**What to do**
An exact reproduction is required of the lines from the beginning of the entries through the line with "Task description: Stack", pictures excluded and nothing added.
Start of Extracted material
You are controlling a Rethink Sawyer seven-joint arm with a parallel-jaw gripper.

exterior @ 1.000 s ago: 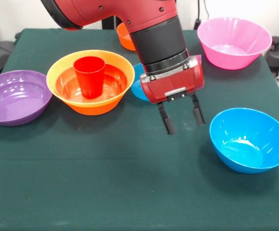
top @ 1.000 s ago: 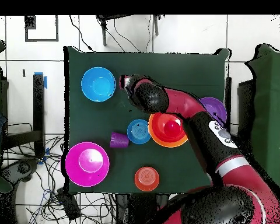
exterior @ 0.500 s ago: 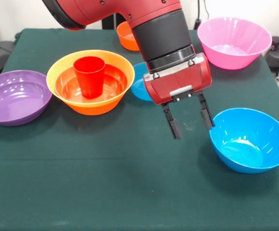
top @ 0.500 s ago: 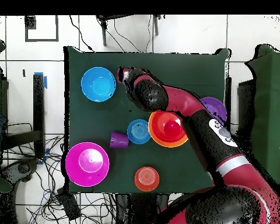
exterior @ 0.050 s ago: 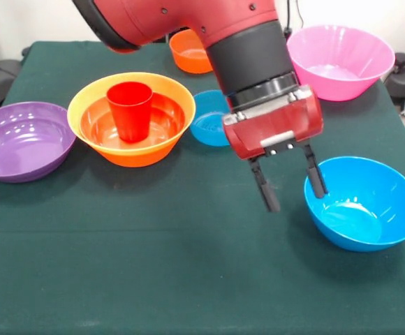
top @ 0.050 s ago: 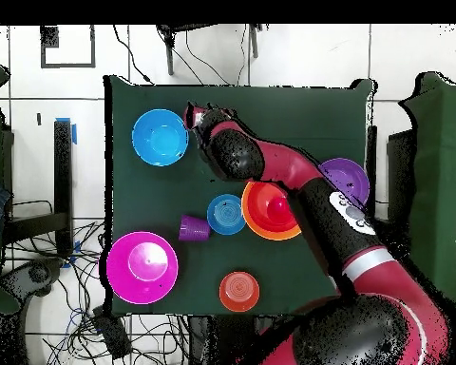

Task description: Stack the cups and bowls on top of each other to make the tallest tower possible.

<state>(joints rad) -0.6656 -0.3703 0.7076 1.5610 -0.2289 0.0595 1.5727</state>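
Hand (exterior @ 0.050 s ago: 290, 184), thin black fingers spread wide and empty, beside glossy round large blue bowl's (exterior @ 0.050 s ago: 364, 203) rim.

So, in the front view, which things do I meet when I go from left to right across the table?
Purple bowl → large orange bowl holding the red cup → small blue bowl → gripper, fingers open → large blue bowl.

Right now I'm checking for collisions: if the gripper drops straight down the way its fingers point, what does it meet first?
Probably the near rim of the large blue bowl: the open gripper seems to straddle it, one finger over the inside. Depth is unclear; it might reach the tablecloth instead.
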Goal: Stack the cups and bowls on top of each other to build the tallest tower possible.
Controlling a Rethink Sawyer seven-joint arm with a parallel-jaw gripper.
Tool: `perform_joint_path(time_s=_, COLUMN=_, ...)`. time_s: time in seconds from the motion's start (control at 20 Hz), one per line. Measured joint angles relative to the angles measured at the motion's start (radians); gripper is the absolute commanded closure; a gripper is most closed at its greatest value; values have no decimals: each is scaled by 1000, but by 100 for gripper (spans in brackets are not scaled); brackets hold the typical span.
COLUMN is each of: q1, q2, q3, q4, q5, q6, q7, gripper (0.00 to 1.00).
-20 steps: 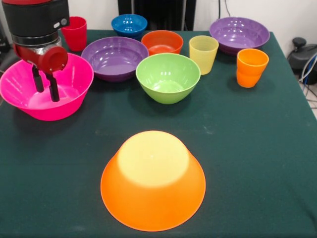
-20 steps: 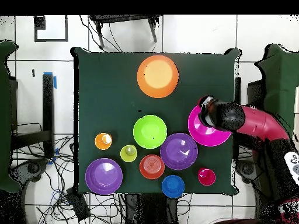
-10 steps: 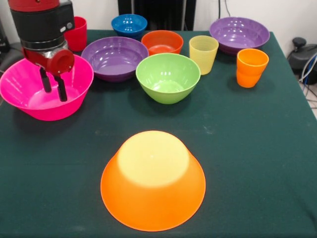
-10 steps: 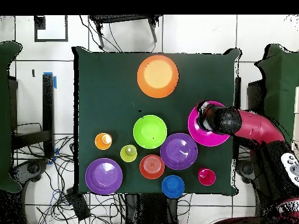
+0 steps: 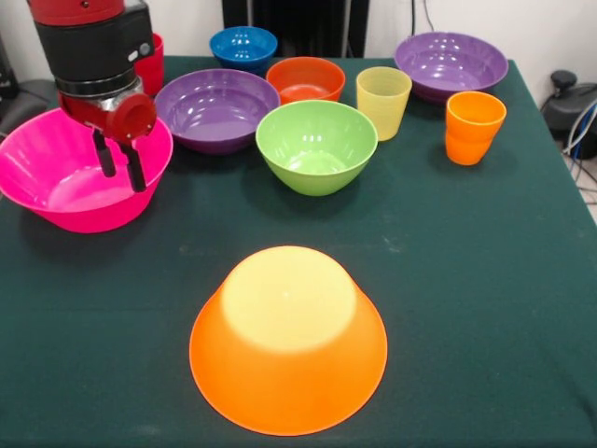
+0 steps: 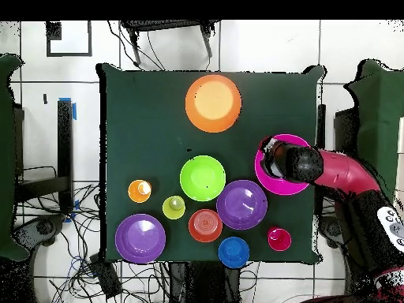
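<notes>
Pink bowl (image 5: 65,182): at a counter (image 5: 466,280) side edge, tilted.
Gripper (image 5: 119,166): fingers parted, straddling the pink bowl's inner rim.
Orange bowl (image 5: 288,338): upturned, well apart.
Overhead view: arm hides the gripper.

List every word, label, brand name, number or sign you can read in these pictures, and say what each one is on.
No readable text in either view.
The bowls, such as the hot pink bowl and the upturned orange bowl, are plain, with no print.
The cups, such as the yellow cup, carry no label.
The arm above the claw shows no legible marking.
The green tablecloth is unmarked.
</notes>
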Motion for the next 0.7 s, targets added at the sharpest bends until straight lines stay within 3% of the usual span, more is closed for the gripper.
perform_joint_path(time_s=0.7, q1=0, q2=-53, q3=51, q4=35, q5=0, q6=0, q7=0, gripper=0)
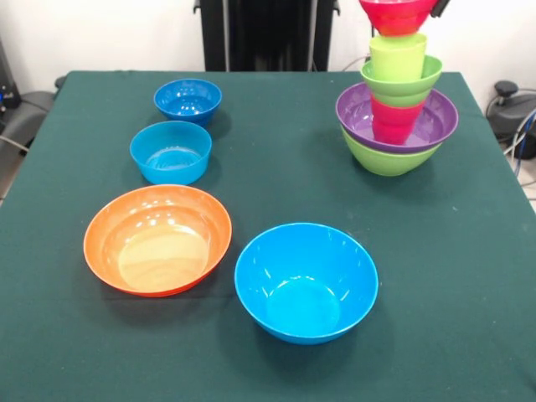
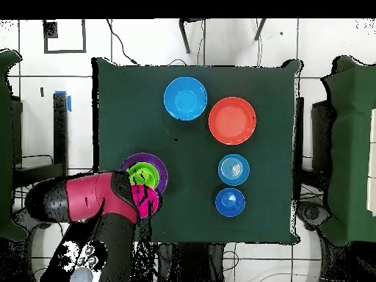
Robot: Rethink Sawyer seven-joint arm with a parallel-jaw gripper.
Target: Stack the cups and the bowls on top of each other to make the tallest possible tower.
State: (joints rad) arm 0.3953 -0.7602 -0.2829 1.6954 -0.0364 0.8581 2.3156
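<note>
The tower (image 1: 395,126) stands at the table's right rear: a large lime-green bowl (image 1: 383,161), a purple bowl (image 1: 435,126), a red cup (image 1: 394,121), a small lime-green bowl (image 1: 402,84) and a lime-green cup (image 1: 398,54). A small pink-red bowl (image 1: 396,15) hangs just at the cup's mouth, slightly tilted. A dark finger (image 1: 440,7) shows beside its rim at the top edge. In the overhead view my gripper (image 2: 149,201) sits across this pink-red bowl (image 2: 141,200), shut on its rim, beside the tower (image 2: 147,175).
Four loose bowls lie on the green table (image 1: 276,167): large orange (image 1: 157,239), large light blue (image 1: 306,280), small light blue (image 1: 171,151), dark blue (image 1: 188,100). My red arm (image 2: 92,197) reaches in over the table's edge.
</note>
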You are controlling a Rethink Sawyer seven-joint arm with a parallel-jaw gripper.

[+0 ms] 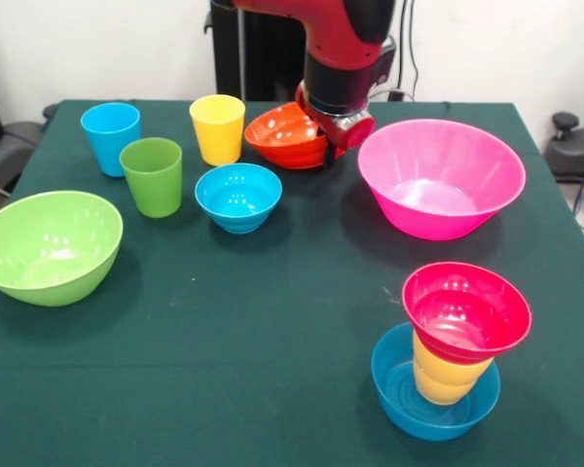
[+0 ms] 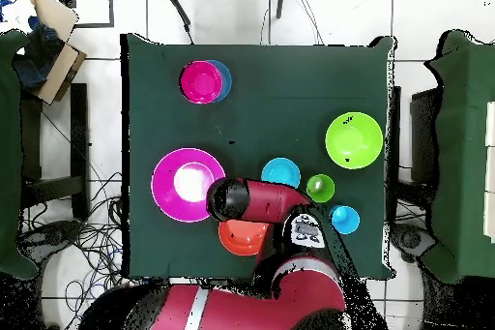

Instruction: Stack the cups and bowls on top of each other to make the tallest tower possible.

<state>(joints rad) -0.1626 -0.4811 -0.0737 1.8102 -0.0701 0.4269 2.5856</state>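
Observation:
My gripper (image 1: 329, 146) comes down at the far middle of the table and is shut on the right rim of the wide orange bowl (image 1: 287, 136), which tilts with its inside showing. In the overhead view the arm covers the gripper and part of the orange bowl (image 2: 242, 237). The large pink bowl (image 1: 440, 177) stands just right of it. A short stack stands front right: a small blue bowl (image 1: 433, 404), the squat yellow-orange cup (image 1: 448, 375) in it, and the small red bowl (image 1: 465, 311) tilted on top.
The light blue cup (image 1: 110, 136), green cup (image 1: 153, 175) and yellow cup (image 1: 217, 128) stand upright far left. Another small blue bowl (image 1: 238, 197) sits near them. The lime green bowl (image 1: 49, 245) is at the left edge.

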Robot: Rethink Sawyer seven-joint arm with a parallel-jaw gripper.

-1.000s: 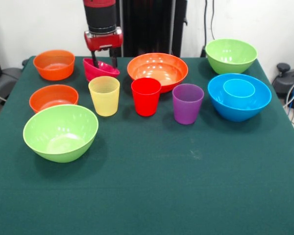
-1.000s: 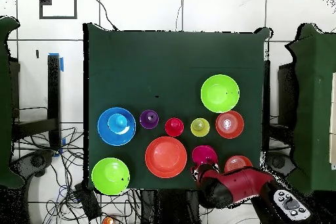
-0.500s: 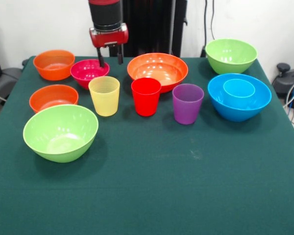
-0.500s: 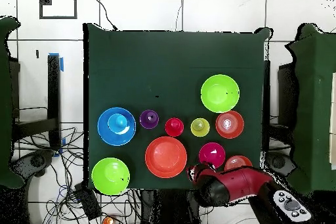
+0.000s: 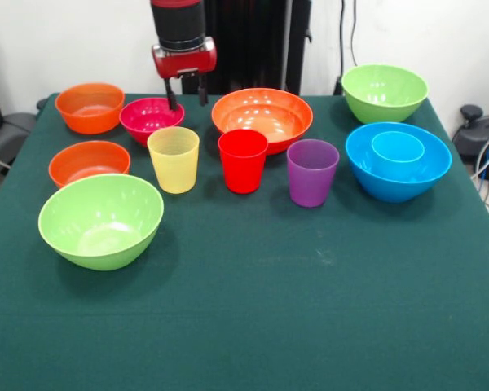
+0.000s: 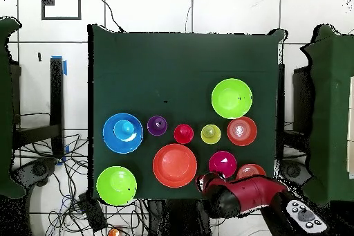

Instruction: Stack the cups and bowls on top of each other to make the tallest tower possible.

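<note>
The red and black arm's jaws hung open and empty above the far rim of the small glossy magenta plastic bowl, which sat upright on the green bench behind the yellow plastic tumbler.

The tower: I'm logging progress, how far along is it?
Barely begun. Done: only the light blue cup sits nested in the blue bowl. In hand: nothing; the gripper hangs open and empty beside the magenta bowl. Left: every other cup and bowl stands singly on the table.
</note>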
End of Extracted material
**Answer for the task**
You are controlling a Rethink Sawyer seven-joint arm with a parallel-jaw gripper.

exterior @ 1.000 s ago: 
top @ 1.000 s ago: 
exterior @ 0.500 s ago: 
top @ 0.500 s ago: 
exterior @ 0.050 s ago: 
top @ 0.050 s ago: 

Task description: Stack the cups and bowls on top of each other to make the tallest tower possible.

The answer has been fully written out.